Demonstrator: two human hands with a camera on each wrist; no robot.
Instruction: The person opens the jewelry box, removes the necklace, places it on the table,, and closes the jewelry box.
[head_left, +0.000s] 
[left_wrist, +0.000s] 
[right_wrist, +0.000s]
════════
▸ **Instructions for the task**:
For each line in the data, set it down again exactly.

▸ **Solution for this task**:
Demonstrator: two human hands with a camera on each wrist; no robot.
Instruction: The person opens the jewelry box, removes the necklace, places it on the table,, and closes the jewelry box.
[head_left, +0.000s] 
[left_wrist, +0.000s] 
[right_wrist, +0.000s]

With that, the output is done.